Validating A Questionnaire Examining Teachers` Perceptions Of Integrating Students With Special Needs
Abstract
This article addresses the subject of integrating students with special needs in the regular classroom, and focuses on developing and validating a questionnaire that forms the basis of this study. This study is a part of wider research that focuses on the hearing impaired population and examines the perceptions of special education teachers and teachers in regular education who integrate hearing-impaired students in their classrooms. The research tool used was a new questionnaire that examines teacher attitudes in the following five areas – Effect of integration on special needs children; effect of integration on regular children and the classroom; effect of integration on the teacher; acceptance of the integration principles; and willingness to integrate special needs children in regular classrooms. In the pilot phase of this study, 40 questionnaires were distributed to 2 teacher groups -teachers teaching regular classes which include integrated special needs students, and teachers trained in special education who teach dedicated special needs classes. The aim of the pilot study was to validate the new research questionnaire. The summary of the data that was collected from the pilot sample includes test of the instrument structure, test of distinguishable factors, and test of confounding effects. Results of the pilot study show that the questionnaire is reliable and valid to the extent that it can be used in the field in a large-scale survey and across different cultures, countries and types of special needs.
Keywords: Special educationintegrationIntegration Law in Special Educationhearing-impaired students
Introduction
Integrating Children with Special Needs in Regular Education
Children with special needs, who differ in appearance or behaviour from the rest of society, have always existed since the earliest days of humanity, but their needs were not always addressed. The attitude to children with different needs varied throughout history, and has ranged from the harsh approach that their actual right to exist to the humanitarian approach of understanding, acceptance, education, and integration into ordinary society. Until the year 500 BC, the goal of mankind was survival and preservation of life. Consequently, any member of the tribe that was different threatened the very existence of the individual and the group. Consequently not every different child with special needs could survive. In the Middle Ages, superstitions and fear of witchcraft dominated everyday life. Deviations in appearance or behaviour were unacceptable, and viewed as demonic supernatural powers. Such people were believed to be cursed and deserving of punishment. For example, they believed that a babe with different needs was really the son of the devil. As a result, the villagers would try to rid their village of such a creature, and try to replace it with another child. If that is not did not succeed, the child would be removed from society. ( Hallahan & Kauffman, 1988).
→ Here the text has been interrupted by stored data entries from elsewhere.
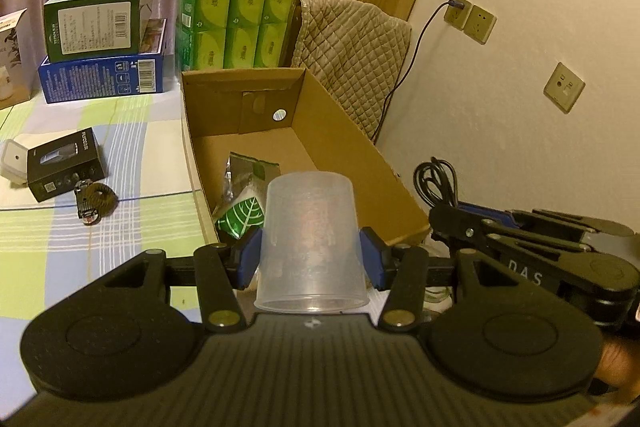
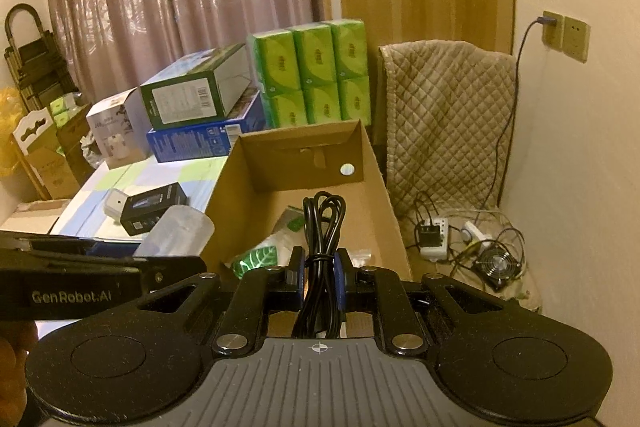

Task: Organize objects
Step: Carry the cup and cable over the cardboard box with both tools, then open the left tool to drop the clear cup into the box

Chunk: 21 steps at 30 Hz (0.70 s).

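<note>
My left gripper [image 1: 310, 259] is shut on a clear plastic cup [image 1: 310, 247], held bottom-forward over the near end of the open cardboard box [image 1: 352, 135]. The cup also shows in the right wrist view [image 2: 176, 233]. My right gripper [image 2: 319, 279] is shut on a bundled black cable [image 2: 322, 227], held above the box's [image 2: 384, 195] near end. The cable also shows at the right of the left wrist view [image 1: 436, 183]. In the box lie a green leaf-print packet [image 1: 242, 217] and a silver-green pouch [image 1: 248, 167].
On the checked cloth left of the box lie a small black box [image 1: 62, 165], a white device [image 1: 12, 161] and a braided strap [image 1: 96, 201]. Stacked green and blue cartons [image 1: 100, 39] and green tissue packs [image 1: 236, 23] stand behind. A power strip [image 2: 436, 239] and fan [image 2: 498, 263] lie on the floor at the right.
</note>
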### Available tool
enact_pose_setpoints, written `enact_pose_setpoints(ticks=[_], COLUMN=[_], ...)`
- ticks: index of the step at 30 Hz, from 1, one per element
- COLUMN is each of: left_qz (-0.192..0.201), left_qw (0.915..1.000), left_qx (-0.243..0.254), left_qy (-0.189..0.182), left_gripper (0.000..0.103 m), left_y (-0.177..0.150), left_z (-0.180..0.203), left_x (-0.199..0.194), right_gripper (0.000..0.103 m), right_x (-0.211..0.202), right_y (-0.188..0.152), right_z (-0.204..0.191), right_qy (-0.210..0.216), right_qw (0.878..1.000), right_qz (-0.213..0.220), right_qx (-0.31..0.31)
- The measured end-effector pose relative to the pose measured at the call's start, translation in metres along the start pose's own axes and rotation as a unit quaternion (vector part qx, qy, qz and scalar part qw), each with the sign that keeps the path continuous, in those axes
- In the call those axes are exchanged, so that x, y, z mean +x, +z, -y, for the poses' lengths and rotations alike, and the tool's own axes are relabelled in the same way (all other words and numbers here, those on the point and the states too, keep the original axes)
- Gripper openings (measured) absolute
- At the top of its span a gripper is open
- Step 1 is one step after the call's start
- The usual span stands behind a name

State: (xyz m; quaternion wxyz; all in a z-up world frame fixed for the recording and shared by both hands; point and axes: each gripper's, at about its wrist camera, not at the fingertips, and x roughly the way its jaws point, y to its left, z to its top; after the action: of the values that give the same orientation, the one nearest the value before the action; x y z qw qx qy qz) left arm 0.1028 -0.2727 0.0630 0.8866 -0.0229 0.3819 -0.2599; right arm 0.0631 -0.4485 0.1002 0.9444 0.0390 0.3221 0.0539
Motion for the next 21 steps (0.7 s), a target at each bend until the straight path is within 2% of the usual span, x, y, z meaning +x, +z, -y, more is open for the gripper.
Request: enact_pose_setpoints(ticks=[6, 21], left_qz=[-0.004, -0.014], left_qw=[1.0, 0.9999], left_qx=[0.002, 0.004], left_qy=[0.001, 0.004], left_gripper=[0.047, 0.047], left_y=[0.007, 0.038], left_z=[-0.005, -0.027], left_x=[0.011, 0.046], right_gripper=[0.011, 0.011], right_x=[0.015, 0.061], right_y=[0.013, 0.03], right_z=[0.006, 0.027], right_qy=[-0.001, 0.016], right_qw=[1.0, 0.998], right_qz=[-0.008, -0.043], right_qx=[-0.005, 0.03])
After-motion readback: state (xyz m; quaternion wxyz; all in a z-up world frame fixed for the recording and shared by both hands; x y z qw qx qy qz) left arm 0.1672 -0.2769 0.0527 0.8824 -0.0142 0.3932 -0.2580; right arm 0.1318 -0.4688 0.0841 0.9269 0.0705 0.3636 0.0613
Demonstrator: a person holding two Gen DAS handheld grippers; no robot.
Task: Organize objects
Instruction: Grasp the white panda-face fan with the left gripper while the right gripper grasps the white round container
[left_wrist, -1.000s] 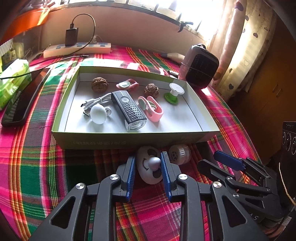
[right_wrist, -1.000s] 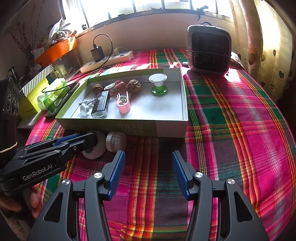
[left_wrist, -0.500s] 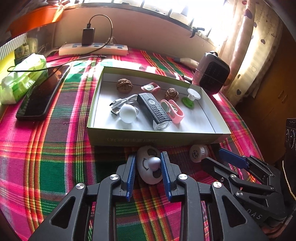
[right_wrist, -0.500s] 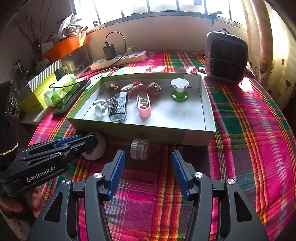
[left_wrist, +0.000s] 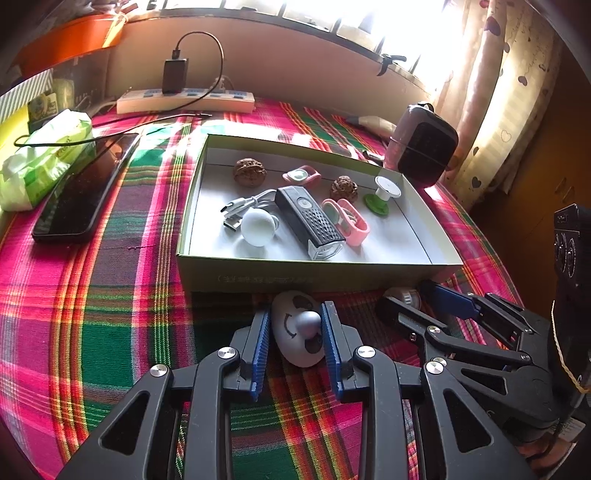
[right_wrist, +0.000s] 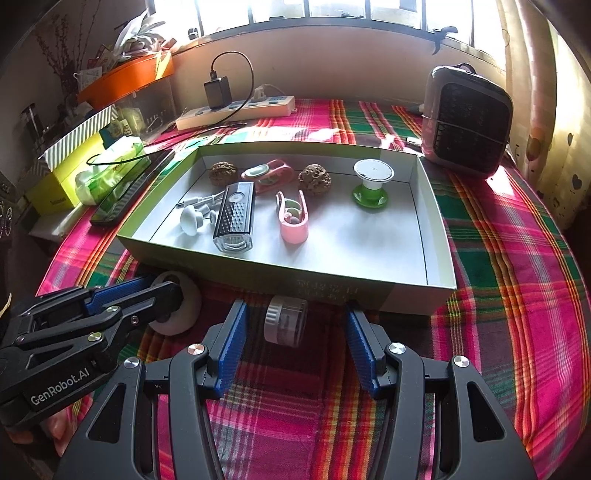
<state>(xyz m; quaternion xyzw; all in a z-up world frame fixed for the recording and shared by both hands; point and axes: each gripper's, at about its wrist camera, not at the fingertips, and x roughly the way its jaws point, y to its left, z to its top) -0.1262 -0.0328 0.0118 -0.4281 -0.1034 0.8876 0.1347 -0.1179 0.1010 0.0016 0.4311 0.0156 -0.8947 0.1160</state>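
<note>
Gripping panda toy (left_wrist: 295, 334) w/ left jaws; small jar (right_wrist: 285, 325) lying btwn wide-open right jaws, untouched.

You are seeing "GenRobot.AI" in white letters on the black body of the left gripper (right_wrist: 168, 293), in the right wrist view. The near wall of the green box (right_wrist: 325, 291) is carrying a faint printed line, too dim to read. The green tissue pack (left_wrist: 44, 155) is showing print too small to read.
</note>
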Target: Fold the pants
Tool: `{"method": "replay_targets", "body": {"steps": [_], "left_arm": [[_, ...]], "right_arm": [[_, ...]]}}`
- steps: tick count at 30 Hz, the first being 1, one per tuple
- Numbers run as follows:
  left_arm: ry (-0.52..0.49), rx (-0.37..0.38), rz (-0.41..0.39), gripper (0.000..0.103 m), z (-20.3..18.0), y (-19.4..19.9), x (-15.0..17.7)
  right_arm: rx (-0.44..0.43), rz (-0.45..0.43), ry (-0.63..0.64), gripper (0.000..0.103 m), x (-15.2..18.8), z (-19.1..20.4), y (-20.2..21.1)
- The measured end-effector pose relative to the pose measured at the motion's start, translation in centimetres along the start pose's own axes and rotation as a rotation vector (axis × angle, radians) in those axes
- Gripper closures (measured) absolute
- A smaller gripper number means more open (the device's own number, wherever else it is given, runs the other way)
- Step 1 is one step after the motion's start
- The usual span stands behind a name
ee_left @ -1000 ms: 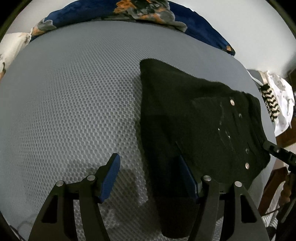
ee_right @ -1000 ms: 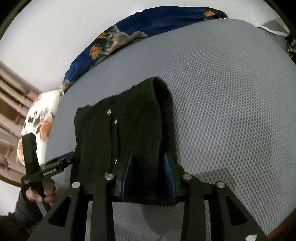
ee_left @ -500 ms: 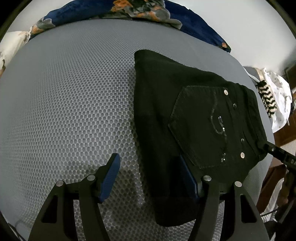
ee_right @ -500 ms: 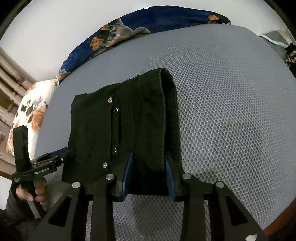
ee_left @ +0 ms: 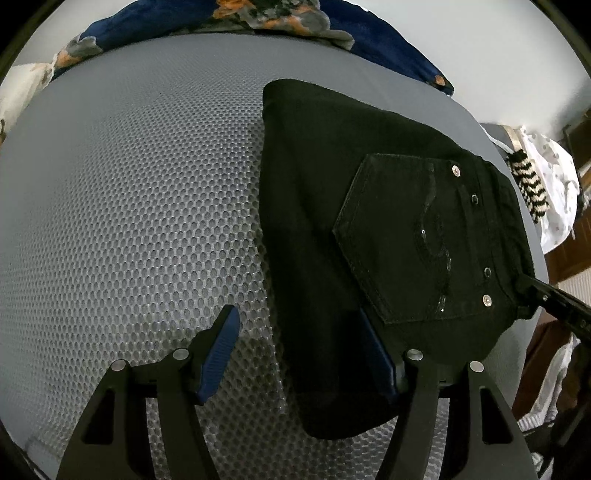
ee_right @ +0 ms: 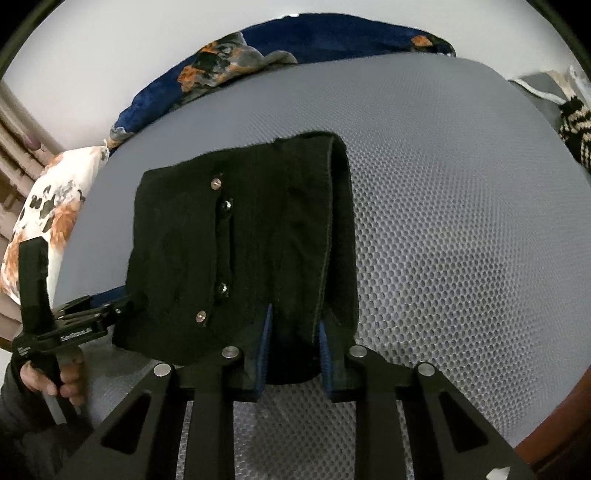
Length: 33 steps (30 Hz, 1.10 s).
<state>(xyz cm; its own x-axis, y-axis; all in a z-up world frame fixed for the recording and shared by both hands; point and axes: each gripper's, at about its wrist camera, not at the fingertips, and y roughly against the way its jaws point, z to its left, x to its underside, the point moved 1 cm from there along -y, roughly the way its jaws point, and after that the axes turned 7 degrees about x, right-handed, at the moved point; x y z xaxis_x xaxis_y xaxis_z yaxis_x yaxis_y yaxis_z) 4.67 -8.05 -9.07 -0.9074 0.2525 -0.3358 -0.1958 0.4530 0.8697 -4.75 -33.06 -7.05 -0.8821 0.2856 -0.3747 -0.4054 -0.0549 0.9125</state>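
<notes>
Folded black pants [ee_left: 369,229] lie on a grey mesh mattress [ee_left: 140,206], back pocket and rivets facing up. My left gripper [ee_left: 299,350] is open at the pants' near corner. Its right finger [ee_left: 376,354] touches the fabric, while the left pad stands apart on bare mattress. In the right wrist view the pants [ee_right: 229,251] show a button fly and a folded edge. My right gripper [ee_right: 295,345] is closing its jaws on that folded edge, and fabric fills the gap between the pads. The left gripper [ee_right: 74,325], held by a hand [ee_right: 55,376], shows at the pants' left corner.
A blue floral blanket [ee_left: 258,18] runs along the mattress's far edge. A floral pillow [ee_right: 48,206] lies at the far left. A striped knit item [ee_left: 528,184] and white cloth [ee_left: 554,192] sit beyond the right edge, next to dark wooden furniture [ee_left: 569,254].
The right gripper's jaws have narrowed onto the pants' folded edge and it has edged along the fabric. The left gripper stays open in the same spot.
</notes>
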Motion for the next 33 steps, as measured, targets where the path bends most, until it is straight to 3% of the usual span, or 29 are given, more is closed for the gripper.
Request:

The development of special education was begun in the 19th century by European physicians and educators, who promoted reform and special treatment for children with disabilities. In the 20th century, there was tremendous progress in all areas of the sciences and the arts, in technology, medicine, and research, and this contributed to developing tools and programmes to help with child and adult vulnerabilities and disabilities. However, the 20th century also faced two world wars resulting in many wounded soldiers and civilians. Paradoxically this also led to the development of tools, means and methods for treating and rehabilitating people with disabilities. Although a process of evolution has occurred throughout human history, its stages which appear with differing intensity in different periods, influenced economic, social, and other factors. For example, many of the European countries that succumbed to the Nazi regime, clearly regressed in their attitude to the disabled and the mentally ill (who were usually executed by order of the regime). Humanity at that time marched backward to the primitive era ( Hallahan & Kauffman, 1988).
In the last decade, the number of children receiving special education services has increased significantly. Policies that are in place in many countries today include children with different needs in regular schools. This approach is prevalent in many countries in Europe, Australasia and throughout the US. In 1975, the United States passed a law requiring the integration of disabled children, no matter how severe their disability. In Israel, the Special Education Law, passed in 1988, emphasized that when looking for an educational framework for disabled children, the first option to be reviewed must be placement in regular schools. The integration policy was formulated at the same time that Israel was making changes to the definition of the special needs child and special education requirements in Israel. From the establishment of the State of Israel in 1948 until the mid-1970s, it was accepted practice to categorize children by their disability. According to this definition, children were divided into educational and treatment groups based on their primary disability, whether it be mental, emotional, physical or behavioural; and the type of disability determined the method of treatment. The underlying thinking behind this approach was that the integration program option that corresponded most closely with the child's disability "map" determined the educational option that should be selected. It was felt that this option would generate the greatest benefit for the disabled child. Furthermore, it was felt that the child should be placed in the framework that would enable him or her to develop their skills and to best function as fully as possible in the present and in the future ( Ronen, 1997). This applies more than ever to the integration of the hearing impaired student.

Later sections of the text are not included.